(Collected data)
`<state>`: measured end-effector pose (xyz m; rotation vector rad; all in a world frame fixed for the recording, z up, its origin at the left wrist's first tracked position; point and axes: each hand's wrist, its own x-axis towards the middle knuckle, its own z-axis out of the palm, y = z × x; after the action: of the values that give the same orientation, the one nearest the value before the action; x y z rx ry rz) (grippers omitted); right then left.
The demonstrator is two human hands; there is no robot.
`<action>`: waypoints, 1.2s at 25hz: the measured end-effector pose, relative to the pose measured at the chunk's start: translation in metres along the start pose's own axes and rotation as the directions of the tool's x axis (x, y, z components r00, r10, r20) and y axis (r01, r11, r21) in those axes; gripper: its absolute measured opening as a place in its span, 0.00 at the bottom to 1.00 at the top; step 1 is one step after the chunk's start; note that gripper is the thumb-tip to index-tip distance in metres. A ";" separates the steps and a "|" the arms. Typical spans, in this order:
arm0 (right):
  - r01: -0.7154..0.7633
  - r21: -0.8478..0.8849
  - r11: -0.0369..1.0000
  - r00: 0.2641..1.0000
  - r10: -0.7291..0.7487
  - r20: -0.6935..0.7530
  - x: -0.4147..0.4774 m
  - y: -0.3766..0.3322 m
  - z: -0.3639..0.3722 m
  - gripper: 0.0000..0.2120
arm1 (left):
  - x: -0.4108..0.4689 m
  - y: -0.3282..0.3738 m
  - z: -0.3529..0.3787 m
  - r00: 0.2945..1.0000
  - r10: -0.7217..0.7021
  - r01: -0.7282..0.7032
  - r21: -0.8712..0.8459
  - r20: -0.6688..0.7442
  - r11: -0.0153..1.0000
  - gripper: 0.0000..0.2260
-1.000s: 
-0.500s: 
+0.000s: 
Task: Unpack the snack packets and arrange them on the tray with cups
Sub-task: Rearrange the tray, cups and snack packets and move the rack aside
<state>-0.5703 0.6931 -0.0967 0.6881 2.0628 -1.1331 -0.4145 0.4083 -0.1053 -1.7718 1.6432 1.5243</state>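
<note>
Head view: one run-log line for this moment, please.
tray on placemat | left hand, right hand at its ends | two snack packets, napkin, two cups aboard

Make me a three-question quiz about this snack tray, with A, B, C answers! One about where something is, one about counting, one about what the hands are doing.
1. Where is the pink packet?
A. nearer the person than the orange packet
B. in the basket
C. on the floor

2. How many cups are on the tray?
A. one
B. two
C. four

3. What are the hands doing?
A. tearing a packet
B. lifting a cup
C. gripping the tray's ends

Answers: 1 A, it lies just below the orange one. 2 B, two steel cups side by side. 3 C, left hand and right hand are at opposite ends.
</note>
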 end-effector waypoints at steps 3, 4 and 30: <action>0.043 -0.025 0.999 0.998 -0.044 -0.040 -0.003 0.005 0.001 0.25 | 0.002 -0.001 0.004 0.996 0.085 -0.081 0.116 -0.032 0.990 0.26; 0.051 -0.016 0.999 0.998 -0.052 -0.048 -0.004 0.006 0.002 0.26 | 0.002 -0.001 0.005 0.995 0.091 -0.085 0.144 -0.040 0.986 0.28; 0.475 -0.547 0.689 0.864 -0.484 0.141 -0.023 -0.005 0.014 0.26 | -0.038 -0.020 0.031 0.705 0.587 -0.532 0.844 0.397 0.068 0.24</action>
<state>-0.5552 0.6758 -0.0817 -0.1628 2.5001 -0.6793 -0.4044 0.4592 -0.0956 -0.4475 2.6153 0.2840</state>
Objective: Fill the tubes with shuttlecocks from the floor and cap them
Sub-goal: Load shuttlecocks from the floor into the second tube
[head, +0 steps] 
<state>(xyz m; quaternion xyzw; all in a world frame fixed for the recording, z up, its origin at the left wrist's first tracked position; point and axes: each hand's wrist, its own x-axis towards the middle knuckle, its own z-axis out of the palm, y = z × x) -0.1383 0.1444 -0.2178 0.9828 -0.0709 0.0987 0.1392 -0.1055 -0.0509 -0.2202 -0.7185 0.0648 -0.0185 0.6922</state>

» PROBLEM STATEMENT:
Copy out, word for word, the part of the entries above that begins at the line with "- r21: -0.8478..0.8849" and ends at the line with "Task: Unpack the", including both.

» ANSWER BELOW:
  - r21: -0.8478..0.8849
  - r11: -0.0369..1.0000
  - r00: 0.2641..1.0000
  - r10: -0.7291..0.7487
  - r20: -0.6935..0.7530
  - x: -0.4147..0.4774 m
  - y: -0.3766..0.3322 m
  - z: -0.3639..0.3722 m
  - gripper: 0.0000..0.2120
arm1 (left):
  - x: -0.4108..0.4689 m
  - y: -0.3282..0.3738 m
  - z: -0.3529..0.3787 m
  - r00: 0.2945..1.0000
  - r10: -0.7217..0.7021
  - r01: -0.7282..0.7032
  - r21: -0.8712..0.8459
  - r20: -0.6688..0.7442
  - r11: -0.0153..1.0000
  - gripper: 0.0000..0.2260
-1.000s: 
-0.500s: 
+0.000s: 
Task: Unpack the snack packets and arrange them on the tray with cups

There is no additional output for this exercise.